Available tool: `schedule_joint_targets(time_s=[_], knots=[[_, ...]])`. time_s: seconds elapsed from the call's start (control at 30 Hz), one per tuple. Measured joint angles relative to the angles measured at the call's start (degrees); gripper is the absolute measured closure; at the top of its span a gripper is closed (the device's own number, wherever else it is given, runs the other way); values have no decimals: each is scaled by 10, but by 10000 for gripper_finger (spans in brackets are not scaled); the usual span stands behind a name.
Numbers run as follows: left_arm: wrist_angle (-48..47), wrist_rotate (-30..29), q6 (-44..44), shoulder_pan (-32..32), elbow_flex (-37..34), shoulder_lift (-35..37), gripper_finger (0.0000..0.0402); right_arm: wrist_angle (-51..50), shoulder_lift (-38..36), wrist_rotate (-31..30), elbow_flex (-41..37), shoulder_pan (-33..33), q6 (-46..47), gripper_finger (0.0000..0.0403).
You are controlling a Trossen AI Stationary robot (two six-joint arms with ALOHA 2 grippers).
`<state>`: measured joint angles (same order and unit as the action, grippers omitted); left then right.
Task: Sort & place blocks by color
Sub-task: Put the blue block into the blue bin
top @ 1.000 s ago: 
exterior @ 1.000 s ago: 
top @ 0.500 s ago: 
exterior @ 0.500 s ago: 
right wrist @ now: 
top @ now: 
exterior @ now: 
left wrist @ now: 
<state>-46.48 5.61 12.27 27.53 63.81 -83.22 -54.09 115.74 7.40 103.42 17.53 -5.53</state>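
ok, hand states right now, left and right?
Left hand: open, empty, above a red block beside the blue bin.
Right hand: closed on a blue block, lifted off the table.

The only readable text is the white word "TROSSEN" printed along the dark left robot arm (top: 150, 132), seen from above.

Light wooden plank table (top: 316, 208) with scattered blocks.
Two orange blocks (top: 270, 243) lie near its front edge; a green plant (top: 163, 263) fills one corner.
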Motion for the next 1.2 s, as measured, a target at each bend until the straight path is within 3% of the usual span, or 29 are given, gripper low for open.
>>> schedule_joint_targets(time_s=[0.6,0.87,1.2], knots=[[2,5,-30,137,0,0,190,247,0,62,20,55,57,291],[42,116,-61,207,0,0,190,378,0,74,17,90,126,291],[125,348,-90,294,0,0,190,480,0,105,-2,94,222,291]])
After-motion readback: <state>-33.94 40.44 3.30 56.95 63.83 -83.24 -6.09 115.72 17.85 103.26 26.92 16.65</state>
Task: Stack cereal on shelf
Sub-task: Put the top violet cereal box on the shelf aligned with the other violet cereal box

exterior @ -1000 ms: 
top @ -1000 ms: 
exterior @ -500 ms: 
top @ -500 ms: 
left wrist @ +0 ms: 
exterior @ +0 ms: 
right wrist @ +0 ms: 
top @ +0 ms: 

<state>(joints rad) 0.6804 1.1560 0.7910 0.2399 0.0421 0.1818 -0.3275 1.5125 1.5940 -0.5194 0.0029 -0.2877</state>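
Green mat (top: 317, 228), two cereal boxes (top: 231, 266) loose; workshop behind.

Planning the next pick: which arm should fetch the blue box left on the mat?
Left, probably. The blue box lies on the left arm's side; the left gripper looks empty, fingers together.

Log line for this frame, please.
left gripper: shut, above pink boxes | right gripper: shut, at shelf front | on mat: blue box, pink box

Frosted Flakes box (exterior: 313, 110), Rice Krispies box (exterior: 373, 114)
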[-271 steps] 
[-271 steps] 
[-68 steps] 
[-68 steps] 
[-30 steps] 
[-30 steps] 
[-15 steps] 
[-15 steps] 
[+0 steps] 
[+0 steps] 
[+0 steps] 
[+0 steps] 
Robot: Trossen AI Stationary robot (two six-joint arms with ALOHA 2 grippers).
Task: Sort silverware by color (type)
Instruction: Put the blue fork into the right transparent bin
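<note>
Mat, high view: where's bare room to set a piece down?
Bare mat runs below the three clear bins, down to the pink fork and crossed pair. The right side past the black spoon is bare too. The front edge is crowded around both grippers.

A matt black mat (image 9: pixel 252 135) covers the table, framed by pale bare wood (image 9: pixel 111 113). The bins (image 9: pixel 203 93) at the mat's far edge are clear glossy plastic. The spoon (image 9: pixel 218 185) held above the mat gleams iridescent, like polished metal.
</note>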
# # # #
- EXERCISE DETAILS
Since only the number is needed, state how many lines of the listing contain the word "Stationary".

- RESULT FOR THIS TASK
2